All that is needed is a count of the lines in this data that contain the word "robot".

[Extracted records]
──────────────────────────────
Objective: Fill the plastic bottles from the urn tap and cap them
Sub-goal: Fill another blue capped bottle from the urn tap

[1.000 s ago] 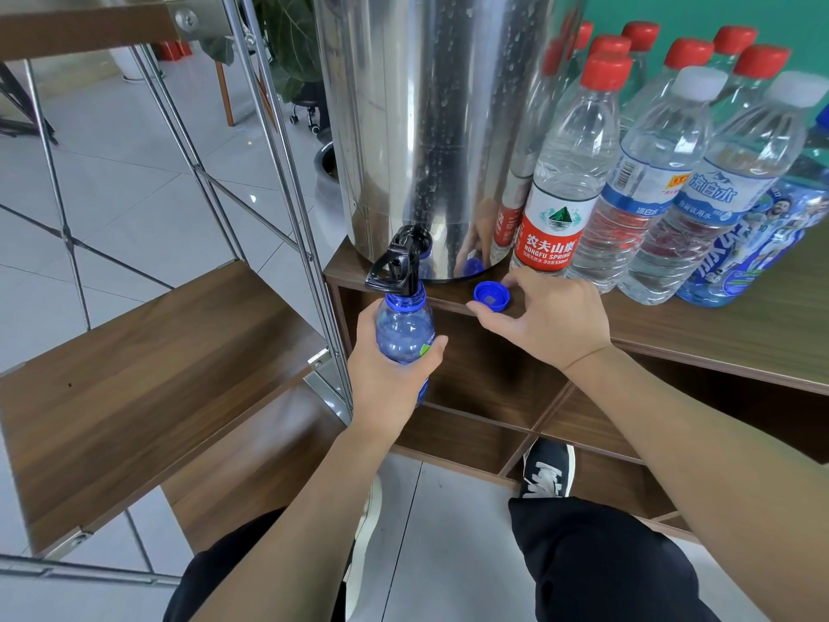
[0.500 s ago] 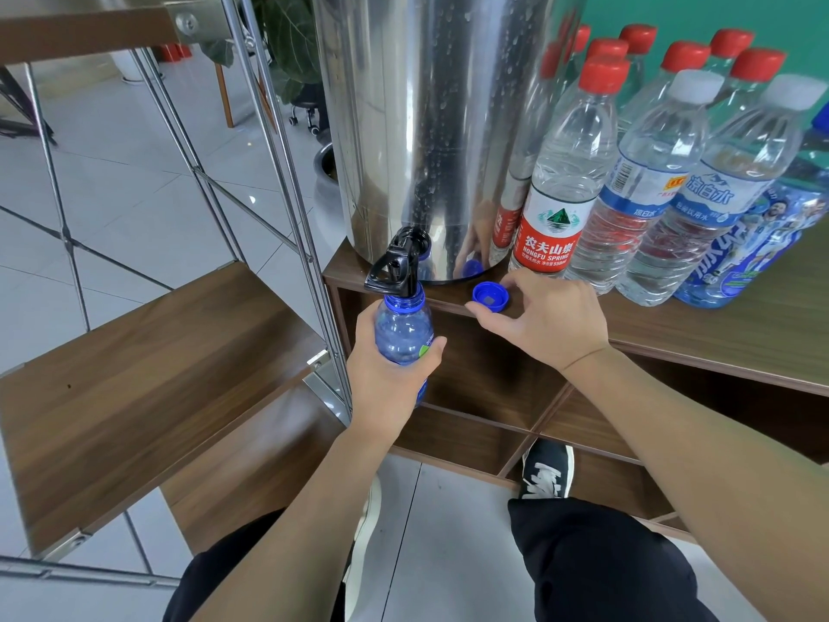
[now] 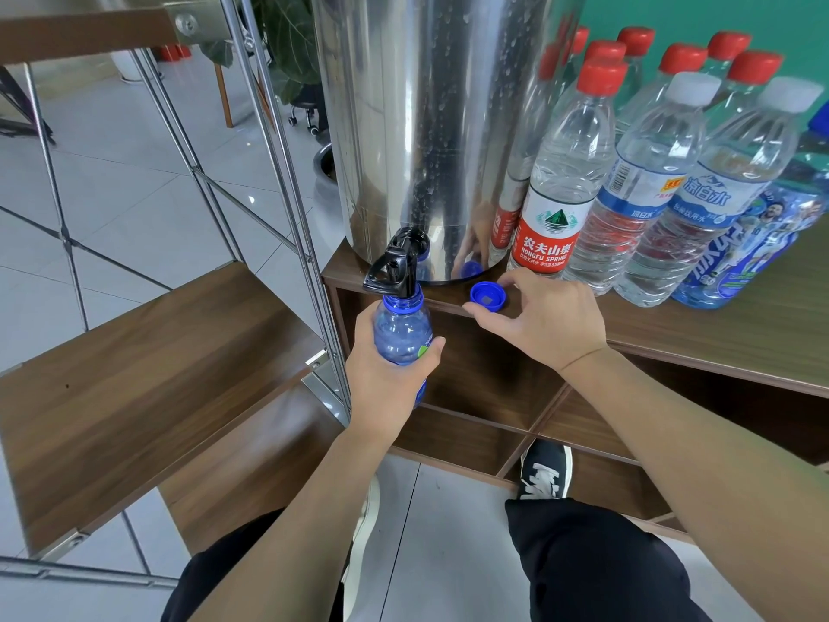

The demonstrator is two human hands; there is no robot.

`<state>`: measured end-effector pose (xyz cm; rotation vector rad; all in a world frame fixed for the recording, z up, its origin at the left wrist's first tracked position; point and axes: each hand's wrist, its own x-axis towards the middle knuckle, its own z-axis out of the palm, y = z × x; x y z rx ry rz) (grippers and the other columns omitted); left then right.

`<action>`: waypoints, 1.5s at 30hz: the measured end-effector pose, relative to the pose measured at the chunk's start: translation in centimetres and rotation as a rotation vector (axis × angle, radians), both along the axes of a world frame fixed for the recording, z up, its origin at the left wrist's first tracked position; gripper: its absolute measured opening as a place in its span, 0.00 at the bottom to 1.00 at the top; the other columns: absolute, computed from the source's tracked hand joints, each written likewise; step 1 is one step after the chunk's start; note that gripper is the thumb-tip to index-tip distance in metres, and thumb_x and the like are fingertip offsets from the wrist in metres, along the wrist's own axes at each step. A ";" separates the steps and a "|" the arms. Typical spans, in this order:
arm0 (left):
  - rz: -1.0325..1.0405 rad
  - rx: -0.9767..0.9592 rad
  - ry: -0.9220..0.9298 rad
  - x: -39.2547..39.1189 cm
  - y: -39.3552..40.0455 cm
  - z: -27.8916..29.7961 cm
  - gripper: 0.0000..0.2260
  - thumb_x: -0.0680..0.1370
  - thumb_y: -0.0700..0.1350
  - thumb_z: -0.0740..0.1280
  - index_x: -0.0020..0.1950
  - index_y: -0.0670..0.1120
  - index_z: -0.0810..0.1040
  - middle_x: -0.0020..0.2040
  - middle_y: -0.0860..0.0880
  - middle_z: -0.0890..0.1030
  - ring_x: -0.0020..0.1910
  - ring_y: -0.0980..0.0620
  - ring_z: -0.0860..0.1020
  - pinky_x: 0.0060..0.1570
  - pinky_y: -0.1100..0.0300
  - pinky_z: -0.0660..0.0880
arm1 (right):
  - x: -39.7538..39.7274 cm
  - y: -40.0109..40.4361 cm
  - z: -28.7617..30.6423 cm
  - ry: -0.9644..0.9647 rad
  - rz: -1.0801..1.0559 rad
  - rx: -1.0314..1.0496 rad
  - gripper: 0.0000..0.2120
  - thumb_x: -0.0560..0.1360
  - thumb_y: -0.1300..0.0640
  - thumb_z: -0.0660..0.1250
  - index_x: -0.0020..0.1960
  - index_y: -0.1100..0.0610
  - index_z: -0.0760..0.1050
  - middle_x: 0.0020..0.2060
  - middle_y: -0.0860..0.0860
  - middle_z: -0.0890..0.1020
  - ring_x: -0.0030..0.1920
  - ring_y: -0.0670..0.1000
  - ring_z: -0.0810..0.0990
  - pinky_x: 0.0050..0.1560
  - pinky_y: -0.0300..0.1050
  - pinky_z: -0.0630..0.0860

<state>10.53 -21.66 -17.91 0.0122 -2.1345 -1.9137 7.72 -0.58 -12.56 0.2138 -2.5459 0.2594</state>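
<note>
Left hand [image 3: 386, 379] grips the blue bottle [image 3: 401, 329] right under the urn tap [image 3: 394, 267], so keep its mouth centered there, while the right hand [image 3: 538, 321] rests loose-fingered beside the blue cap [image 3: 488, 297], flow hard to see.

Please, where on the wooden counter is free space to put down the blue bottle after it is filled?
The counter is bare in front of the standing bottles, right of the right hand and the blue cap. The lower shelf on the left is bare too. Beside the urn it is crowded.
</note>
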 end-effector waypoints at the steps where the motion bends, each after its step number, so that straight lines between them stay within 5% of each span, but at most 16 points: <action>1: 0.000 -0.003 -0.002 0.0 0.0 0.0 0.34 0.70 0.46 0.83 0.71 0.54 0.71 0.62 0.57 0.80 0.62 0.59 0.79 0.66 0.57 0.77 | 0.0 0.0 0.1 -0.007 -0.003 -0.001 0.30 0.72 0.27 0.62 0.50 0.54 0.81 0.30 0.44 0.70 0.33 0.47 0.71 0.33 0.41 0.67; 21: 0.018 -0.007 -0.015 0.1 -0.1 0.3 0.35 0.70 0.45 0.83 0.72 0.50 0.71 0.62 0.57 0.80 0.62 0.60 0.78 0.67 0.53 0.77 | 0.1 -0.3 0.4 -0.022 0.000 0.006 0.29 0.72 0.27 0.63 0.50 0.54 0.80 0.28 0.46 0.71 0.31 0.50 0.75 0.31 0.44 0.73; 45: 0.022 0.012 0.032 0.0 0.1 0.1 0.33 0.69 0.43 0.83 0.69 0.54 0.71 0.61 0.59 0.80 0.61 0.62 0.79 0.64 0.64 0.76 | 0.2 -0.3 0.3 0.000 0.000 0.000 0.28 0.72 0.29 0.65 0.49 0.55 0.80 0.27 0.45 0.68 0.29 0.49 0.71 0.30 0.42 0.68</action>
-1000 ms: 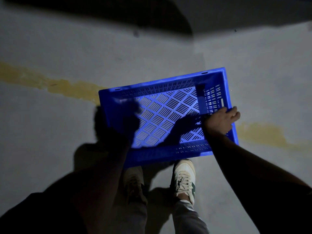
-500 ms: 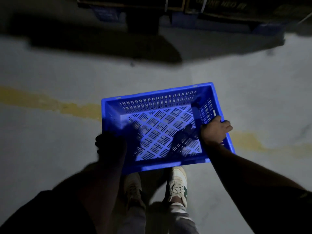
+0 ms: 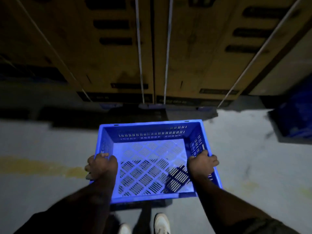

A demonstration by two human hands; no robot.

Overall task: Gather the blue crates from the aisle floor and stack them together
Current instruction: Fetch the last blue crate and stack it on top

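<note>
Two hands carry one blue perforated plastic crate [image 3: 152,159] at the centre of our view, above the grey concrete floor [image 3: 42,144]. Starting at nine o'clock, a worn yellow painted line [image 3: 38,168] crosses that floor. Next, our left hand [image 3: 101,166] curls its fingers over the crate's left rim and grips it. The crate sits level between our arms, its slotted bottom facing up at us. Our right hand [image 3: 201,164] clamps the right rim in the same way. At twelve o'clock stand tall brown cardboard boxes [image 3: 109,48] bound with pale straps [image 3: 140,56]. At three o'clock a second blue crate [image 3: 295,115] rests on the floor, blurred. At six o'clock our white shoes [image 3: 162,223] show.
</note>
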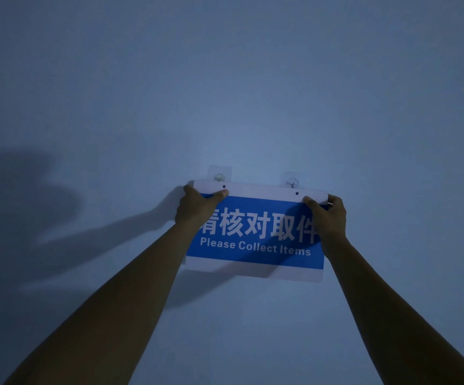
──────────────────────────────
- Solution to this exercise: 2